▶ What is required
The required answer is a copy of each line in the entries below that includes "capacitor".

▶ Material provided
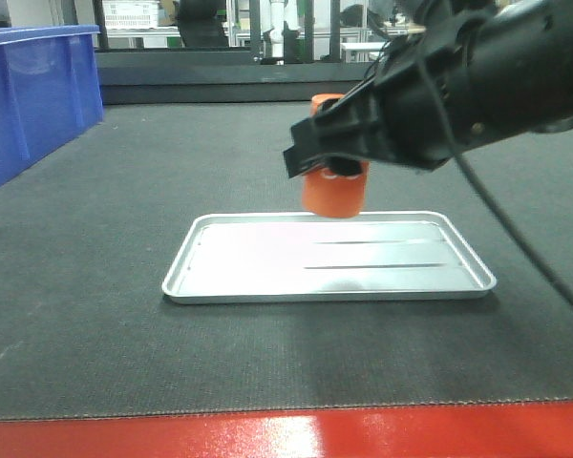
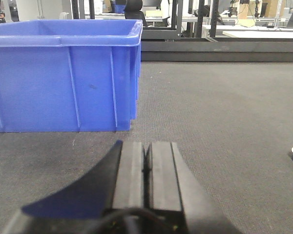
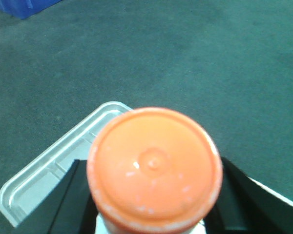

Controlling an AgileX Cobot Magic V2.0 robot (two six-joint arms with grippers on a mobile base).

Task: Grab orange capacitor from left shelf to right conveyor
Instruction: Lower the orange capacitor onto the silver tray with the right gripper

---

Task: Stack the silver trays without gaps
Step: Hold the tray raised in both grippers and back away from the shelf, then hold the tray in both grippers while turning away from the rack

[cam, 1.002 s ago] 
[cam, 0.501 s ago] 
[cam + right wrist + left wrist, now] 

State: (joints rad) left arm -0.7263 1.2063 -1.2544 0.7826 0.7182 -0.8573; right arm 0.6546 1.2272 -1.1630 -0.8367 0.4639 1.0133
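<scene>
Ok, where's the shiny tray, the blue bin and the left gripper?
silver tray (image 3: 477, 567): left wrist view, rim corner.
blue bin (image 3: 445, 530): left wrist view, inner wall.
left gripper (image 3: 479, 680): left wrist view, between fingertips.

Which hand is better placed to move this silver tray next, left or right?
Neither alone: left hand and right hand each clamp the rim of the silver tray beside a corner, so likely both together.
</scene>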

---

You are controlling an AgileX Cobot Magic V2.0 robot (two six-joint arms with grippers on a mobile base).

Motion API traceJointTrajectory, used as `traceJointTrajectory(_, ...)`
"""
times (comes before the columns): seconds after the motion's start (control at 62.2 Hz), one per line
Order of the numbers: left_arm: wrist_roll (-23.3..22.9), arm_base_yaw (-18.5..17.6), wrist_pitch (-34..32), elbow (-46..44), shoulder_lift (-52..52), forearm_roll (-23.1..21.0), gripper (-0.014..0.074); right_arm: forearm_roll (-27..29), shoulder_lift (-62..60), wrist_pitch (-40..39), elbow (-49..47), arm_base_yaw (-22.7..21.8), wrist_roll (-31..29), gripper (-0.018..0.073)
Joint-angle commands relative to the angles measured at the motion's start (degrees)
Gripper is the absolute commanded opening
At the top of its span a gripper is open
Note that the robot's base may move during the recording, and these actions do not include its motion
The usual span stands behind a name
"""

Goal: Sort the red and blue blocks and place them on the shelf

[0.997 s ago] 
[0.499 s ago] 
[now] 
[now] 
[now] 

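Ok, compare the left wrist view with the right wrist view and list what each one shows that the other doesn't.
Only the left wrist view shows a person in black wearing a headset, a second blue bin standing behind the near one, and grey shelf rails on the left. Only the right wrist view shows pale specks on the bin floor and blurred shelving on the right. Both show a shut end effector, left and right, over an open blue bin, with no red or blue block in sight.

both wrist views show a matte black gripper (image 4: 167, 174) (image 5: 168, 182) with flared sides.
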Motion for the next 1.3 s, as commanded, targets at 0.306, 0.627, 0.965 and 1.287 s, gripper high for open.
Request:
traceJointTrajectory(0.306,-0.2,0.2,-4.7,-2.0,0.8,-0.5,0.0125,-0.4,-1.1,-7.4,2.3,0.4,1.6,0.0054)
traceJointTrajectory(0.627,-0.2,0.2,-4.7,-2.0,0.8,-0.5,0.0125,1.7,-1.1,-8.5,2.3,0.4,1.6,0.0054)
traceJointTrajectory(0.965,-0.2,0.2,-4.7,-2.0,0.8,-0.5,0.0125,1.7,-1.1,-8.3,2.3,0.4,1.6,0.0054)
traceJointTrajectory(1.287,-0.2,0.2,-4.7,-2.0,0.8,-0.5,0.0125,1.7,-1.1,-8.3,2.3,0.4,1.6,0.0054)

▶ Exercise result
Task: Grab orange capacitor from left shelf to right conveyor
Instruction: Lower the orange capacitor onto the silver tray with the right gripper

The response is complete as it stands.